医療・介護などの労働集約的な産業においては、単純に「職員1人が(一定の)時間当内でより多くのコトができる」ことと置き換えられます。少ない時間でより成果をあげることを言い、「生産性向上」に置き換えるとしっくりくるかもしれません。
病院でもっとも大きな費用である人件費について、限られた時間の中でより成果を上げることを、単位当たりコスト削減と言います。
具体的には、
・業務のフローの見直し
・役割の見直し(タスクシフト/タスクシェア)
・一人ひとりのスキル向上
そして、「Digital Transformation/ DX」に取組むことで、単位当たりコストを削減することができます。

▽攻めのコスト削減
生産性とは、そもそも労働や設備・材料といった生産要素における産出物の度合いであり、計算式のイメージは
<生産性=産出物(output)÷投入量(input)>
です。
少ない時間で業務を終えられれば、余った時間を別の業務に割り当てることができます。
「カルテ記入にかかる時間を短くすることで、直接的なケアにあたる時間を増やすことができる」などは、この典型といえます。DX全盛の昨今。機器の力を借りて生産性をあげることはとても有効ですが、一方で私たち一人ひとりの「地力」をあげることが疎かになってしまっては、本当の意味で生産性を上げていることにはならないとも思っています。
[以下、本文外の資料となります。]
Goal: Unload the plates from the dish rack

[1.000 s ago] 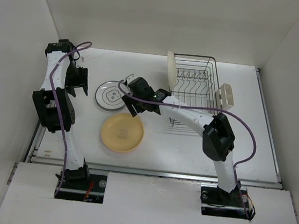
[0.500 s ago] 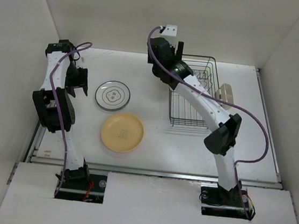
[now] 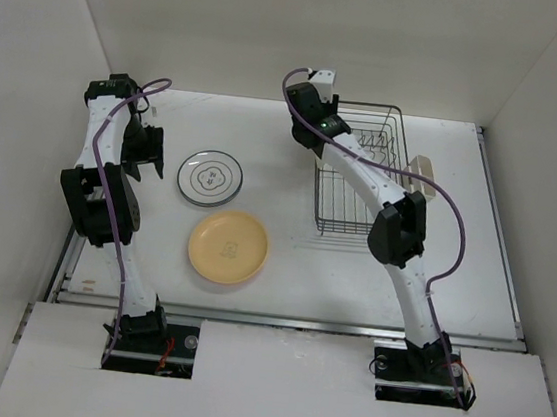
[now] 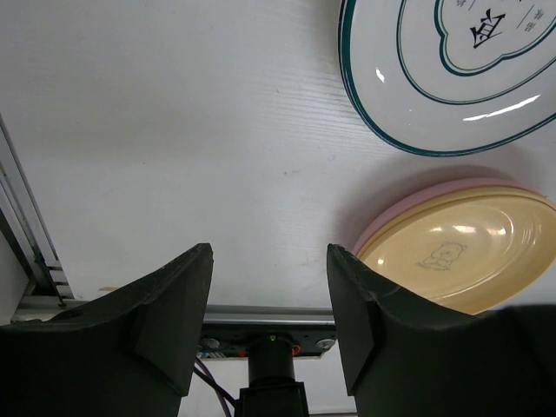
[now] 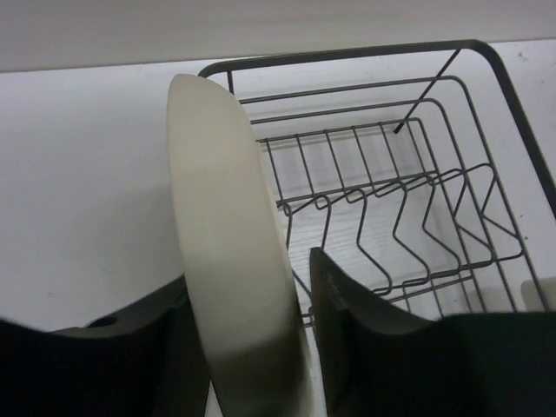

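A cream plate [image 5: 226, 243] stands on edge at the left end of the dark wire dish rack [image 5: 347, 54]. My right gripper [image 5: 249, 278] is open and straddles the plate's rim, one finger on each side. In the top view the right gripper [image 3: 315, 107] is over the far left corner of the rack [image 3: 346, 191] and hides that plate. A white plate with dark rings [image 3: 211, 178] lies flat on the table. A yellow plate [image 3: 228, 247] lies in front of it, stacked on a pink plate [image 4: 408, 208]. My left gripper [image 3: 139, 147] is open and empty, left of the ringed plate [image 4: 452, 78].
A cream slotted cup holder [image 3: 422, 172] hangs on the rack's right side. The rest of the rack's slots hold nothing. White walls close in the table on the left, back and right. A metal rail [image 4: 261, 313] runs along the near edge.
My right arm has swung from beside the ringed plate up to the rack's far left corner and come down over the cream plate. The left arm has not moved.
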Tool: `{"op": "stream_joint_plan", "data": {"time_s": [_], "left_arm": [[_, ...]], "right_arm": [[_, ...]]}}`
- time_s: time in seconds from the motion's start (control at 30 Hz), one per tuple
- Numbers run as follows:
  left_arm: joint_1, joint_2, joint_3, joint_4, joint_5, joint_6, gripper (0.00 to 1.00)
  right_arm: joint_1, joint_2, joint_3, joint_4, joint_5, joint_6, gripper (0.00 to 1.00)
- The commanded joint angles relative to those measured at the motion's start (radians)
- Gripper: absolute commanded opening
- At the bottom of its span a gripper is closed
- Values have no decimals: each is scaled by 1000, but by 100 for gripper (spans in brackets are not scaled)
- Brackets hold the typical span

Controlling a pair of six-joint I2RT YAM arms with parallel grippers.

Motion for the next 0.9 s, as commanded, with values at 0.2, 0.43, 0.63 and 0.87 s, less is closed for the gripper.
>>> {"op": "stream_joint_plan", "data": {"time_s": [0.2,0.43,0.63,0.87], "left_arm": [[7,-59,-8,-16,1,-6,52],[7,-59,-8,-16,1,-6,52],[7,-59,-8,-25,1,-6,52],[7,-68,1,-25,1,-6,52]], "right_arm": [[-22,-53,2,13,44,10,0],[-22,-114,-8,13,159,-10,0],[-22,-164,-37,33,188,-29,0],[-22,-211,-23,-34,64,-19,0]]}}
単位当たりコスト削減は、単に費用を抑えることを言っていません。
ときには研修や研究に費用と時間を費やすことをしながらも、地力をつけることで個人が一段ステップアップしていき、結果としてスキルや知識が身につき生産性が向上することのほうが、本質的な部分での「向上」といえるのではないかと理解しています。こうした意味では、費用を一部では使いながらも、相対的に費用を抑えていくという意味で「攻めのコスト削減」と言って良いかもしれません。
▽生産性向上と質の向上はバディ
生産性ばかりに目が行き、質が落ちることは厳に留意しなければならない事柄です。そうした意味では、単位当たりコスト削減の意味をよく考えることが有益です。
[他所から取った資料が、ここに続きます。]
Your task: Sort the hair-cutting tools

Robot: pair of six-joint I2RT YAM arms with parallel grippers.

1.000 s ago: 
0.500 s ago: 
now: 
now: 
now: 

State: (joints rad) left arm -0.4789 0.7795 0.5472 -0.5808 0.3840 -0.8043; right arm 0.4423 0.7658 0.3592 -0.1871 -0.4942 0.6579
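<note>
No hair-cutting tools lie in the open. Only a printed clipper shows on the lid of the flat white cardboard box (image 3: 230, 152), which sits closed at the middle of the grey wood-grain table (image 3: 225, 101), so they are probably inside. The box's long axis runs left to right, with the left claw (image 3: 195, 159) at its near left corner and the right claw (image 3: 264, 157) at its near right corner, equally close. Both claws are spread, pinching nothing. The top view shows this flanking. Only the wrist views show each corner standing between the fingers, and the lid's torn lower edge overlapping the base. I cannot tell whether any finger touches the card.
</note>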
重複になりますが単位当たりコスト削減の具体的取組みは、業務フローの常なる見直しや職員個々のスキルの向上に視点があります。結果、質の向上に資する可能性がより高い経費削減の考え方といえます。
…ただ、この考え方はある程度現状に余裕がないと取組むことができないのも事実です。
目の前の資金繰りに困った状態では、「コスト絶対額の削減」が優先されます。
そうなる前に、日頃から「単位当たりコスト削減」の考え方を実践していくことが有効です。